An interpersonal mechanism associated with HIV-related stigma is the concern about being seen by others while taking HIV medication.7 HIV treatment is a challenging process, involving the need to take medication the same time each day and sometimes during inconvenient situations or in public settings. Thus, PLWH with such concerns may skip taking their medications in certain situations.2 This concern has been reported as a mediating variable in the association between internalized stigma and medication nonadherence.7
An intrapersonal mechanism that has gained attention in relation to ART adherence is treatment adherence self-efficacy.14,15 Self-efficacy is an individual's confidence in his or her ability to carry out a certain behavior or complete a task.16 HIV treatment self-efficacy refers to one's confidence in his or her ability to adhere to a treatment plan despite obstacles.14 Although adherence self-efficacy has been shown to predict optimal ART adherence,14,15,17,18 only 1 study, to our knowledge, has found an inverse association between internalized HIV stigma and adherence self-efficacy.19
Only 1 study examined adherence self-efficacy as a mediator in the stigma–adherence association.20 However, the self-efficacy measure in that study asked participants questions that are usually used when assessing adherence, such as “I can always follow my HIV medication schedule,” which may have inflated the association between self-efficacy and adherence. Additionally, experienced stigma rather than internalized stigma was assessed, and according to recent theoretical approaches and empirical data, internalized stigma is a better unique predictor of adherence, because stigma may have to be internalized to affect a person's behavior.6,21,22
In this study, we examined whether adherence self-efficacy is associated with a widely used measure of internalized stigma and mediates the association between internalized stigma and adherence. Given that previous research has found both interpersonal and intrapersonal mechanisms to be involved in the association between internalized stigma and medication adherence, we also aimed to examine the independent unique mediating roles (ie, parallel mediation) of concern about being seen taking HIV medication (an interpersonal mechanism) and adherence self-efficacy (an intrapersonal mechanism) in the stigma–adherence association, where both mechanisms were entered as mediators simultaneously. Examining simultaneous parallel mediation effects is important because it may be the case that 2 variables are significant mediators in 2 separate mediation analyses, but when entered simultaneously, one (or both) may fail to be a significant unique mediator (above and beyond the other mediating path) because of overlap in the mediation effects.23–25 Ajzen and Fishbein26 provided support for their hypothesis that interpersonal and intrapersonal factors contribute independently to the prediction of behavior (also see Mickelson and Williams27 for a dual-pathway theory of interpersonal and intrapersonal mechanisms in the association between poverty stigma and depression). Using simultaneous entry, one can also compare the 2 specific indirect effects to see if the mediating effect of one is stronger than the other.

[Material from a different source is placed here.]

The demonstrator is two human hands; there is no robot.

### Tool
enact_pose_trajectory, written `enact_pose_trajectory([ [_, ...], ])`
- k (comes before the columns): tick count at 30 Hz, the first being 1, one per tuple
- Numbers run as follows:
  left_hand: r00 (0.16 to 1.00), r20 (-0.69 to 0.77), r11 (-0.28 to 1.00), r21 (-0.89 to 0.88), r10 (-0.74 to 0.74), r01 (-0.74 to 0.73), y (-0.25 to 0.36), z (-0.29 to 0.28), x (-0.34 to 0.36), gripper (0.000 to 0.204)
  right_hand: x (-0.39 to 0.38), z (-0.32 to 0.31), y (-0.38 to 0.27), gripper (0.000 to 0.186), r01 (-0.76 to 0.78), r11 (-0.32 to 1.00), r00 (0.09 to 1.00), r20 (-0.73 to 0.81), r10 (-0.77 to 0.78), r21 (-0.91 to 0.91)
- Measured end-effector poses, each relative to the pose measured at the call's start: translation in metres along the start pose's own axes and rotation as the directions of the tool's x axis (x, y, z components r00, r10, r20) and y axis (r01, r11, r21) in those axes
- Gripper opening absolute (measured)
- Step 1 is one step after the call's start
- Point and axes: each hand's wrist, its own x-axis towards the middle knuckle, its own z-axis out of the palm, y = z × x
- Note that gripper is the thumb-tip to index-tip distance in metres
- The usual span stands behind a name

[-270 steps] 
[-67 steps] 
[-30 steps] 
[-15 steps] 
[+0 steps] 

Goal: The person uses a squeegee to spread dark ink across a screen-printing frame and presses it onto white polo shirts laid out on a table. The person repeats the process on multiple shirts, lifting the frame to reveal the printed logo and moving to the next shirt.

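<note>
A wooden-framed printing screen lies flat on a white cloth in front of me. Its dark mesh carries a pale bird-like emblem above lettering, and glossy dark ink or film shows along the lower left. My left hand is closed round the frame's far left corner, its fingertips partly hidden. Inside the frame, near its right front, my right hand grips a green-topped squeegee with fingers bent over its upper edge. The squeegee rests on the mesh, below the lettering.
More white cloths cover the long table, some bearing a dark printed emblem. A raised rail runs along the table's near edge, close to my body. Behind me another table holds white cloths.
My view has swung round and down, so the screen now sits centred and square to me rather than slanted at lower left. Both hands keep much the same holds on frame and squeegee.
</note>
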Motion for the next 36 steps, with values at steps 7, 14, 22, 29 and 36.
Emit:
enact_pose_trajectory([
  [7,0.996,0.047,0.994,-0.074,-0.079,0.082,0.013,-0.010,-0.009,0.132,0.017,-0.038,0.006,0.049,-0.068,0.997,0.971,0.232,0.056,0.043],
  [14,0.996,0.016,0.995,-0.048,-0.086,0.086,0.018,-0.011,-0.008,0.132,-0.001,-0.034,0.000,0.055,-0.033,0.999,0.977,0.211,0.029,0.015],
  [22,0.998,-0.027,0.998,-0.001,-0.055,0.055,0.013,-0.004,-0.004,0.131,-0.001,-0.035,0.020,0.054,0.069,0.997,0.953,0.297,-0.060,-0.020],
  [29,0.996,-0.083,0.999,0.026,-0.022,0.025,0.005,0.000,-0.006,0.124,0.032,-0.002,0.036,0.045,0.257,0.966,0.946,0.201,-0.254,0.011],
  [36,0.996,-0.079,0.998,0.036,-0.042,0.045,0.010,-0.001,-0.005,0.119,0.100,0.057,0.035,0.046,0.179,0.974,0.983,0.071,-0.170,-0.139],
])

We used the same sample (and the data on adherence, stigma, and concern about being seen taking HIV medication) used in our previously reported work7 on the mediating role of concern about being seen taking HIV medication in the stigma–adherence association. The current analyses take this program of research a step further by investigating the mediating effect of self-efficacy, as well as by examining simultaneous roles of these interpersonal and intrapersonal mechanisms in the relationship between stigma and medication adherence in an attempt to tease apart the independent mediating roles of these variables. This, in turn, may allow us to better understand the complex factors affecting treatment outcomes for PLWH, with the goal of developing more effective ART adherence interventions.
Participants and Procedures
Patients from an HIV clinic in Birmingham, AL gave written informed consent to participate in this institutional review board approved study between March 2013 and January 2015. Exclusion criteria included not being prescribed ART and/or being a current substance user. In the present analyses, 180 participants with data on the primary study variables were included. Time on ART and daily frequency of prescribed HIV medications (single pill once daily versus more complex regimens) was extracted from medical records. Participants self-reported their socioeconomic status.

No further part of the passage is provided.